> _Problem to work on_
The listing below is to be given again in full and word for word, without its images.

> _Collected data_
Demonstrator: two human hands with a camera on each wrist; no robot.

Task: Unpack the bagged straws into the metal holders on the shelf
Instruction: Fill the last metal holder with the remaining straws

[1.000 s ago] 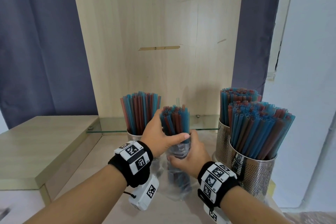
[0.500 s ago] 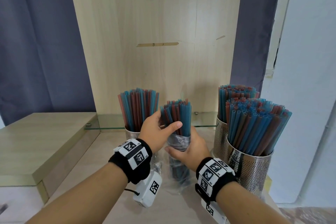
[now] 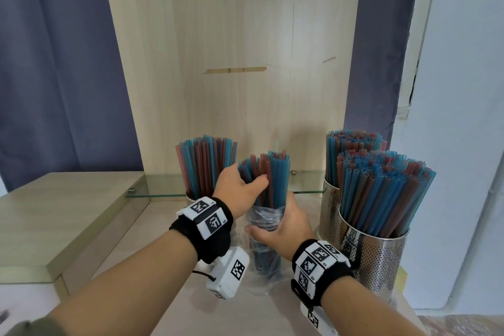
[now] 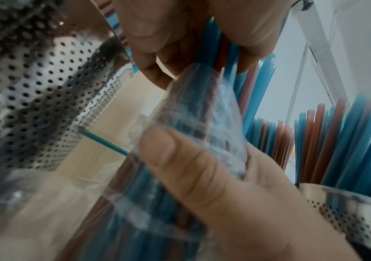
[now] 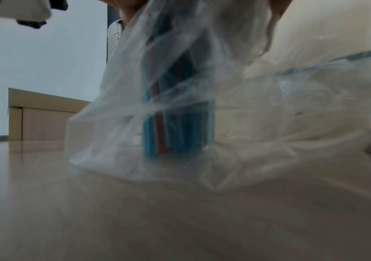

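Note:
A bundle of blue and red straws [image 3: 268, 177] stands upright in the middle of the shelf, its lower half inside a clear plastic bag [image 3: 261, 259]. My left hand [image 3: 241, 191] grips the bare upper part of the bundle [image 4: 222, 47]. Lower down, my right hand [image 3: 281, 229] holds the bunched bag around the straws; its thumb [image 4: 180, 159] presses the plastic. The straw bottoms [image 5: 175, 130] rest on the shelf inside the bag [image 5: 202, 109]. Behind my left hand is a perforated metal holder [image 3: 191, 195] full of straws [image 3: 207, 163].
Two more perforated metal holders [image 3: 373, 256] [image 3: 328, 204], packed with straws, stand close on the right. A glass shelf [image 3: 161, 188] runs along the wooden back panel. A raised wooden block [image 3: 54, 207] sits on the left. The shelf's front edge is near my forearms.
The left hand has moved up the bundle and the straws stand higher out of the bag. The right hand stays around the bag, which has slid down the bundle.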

> _Your solution_
Demonstrator: two human hands with a camera on each wrist; no robot.

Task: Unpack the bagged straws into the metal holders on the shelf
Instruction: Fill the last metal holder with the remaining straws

[1.000 s ago] 
[0.500 s ago] 
[now] 
[now] 
[now] 

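Note:
A bundle of blue and red straws [image 3: 268, 177] stands upright in the middle of the shelf, its lower half inside a clear plastic bag [image 3: 261, 259]. My left hand [image 3: 241, 191] grips the bare upper part of the bundle [image 4: 222, 47]. Lower down, my right hand [image 3: 281, 229] holds the bunched bag around the straws; its thumb [image 4: 180, 159] presses the plastic. The straw bottoms [image 5: 175, 130] rest on the shelf inside the bag [image 5: 202, 109]. Behind my left hand is a perforated metal holder [image 3: 191, 195] full of straws [image 3: 207, 163].
Two more perforated metal holders [image 3: 373, 256] [image 3: 328, 204], packed with straws, stand close on the right. A glass shelf [image 3: 161, 188] runs along the wooden back panel. A raised wooden block [image 3: 54, 207] sits on the left. The shelf's front edge is near my forearms.
The left hand has moved up the bundle and the straws stand higher out of the bag. The right hand stays around the bag, which has slid down the bundle.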

The response is now complete.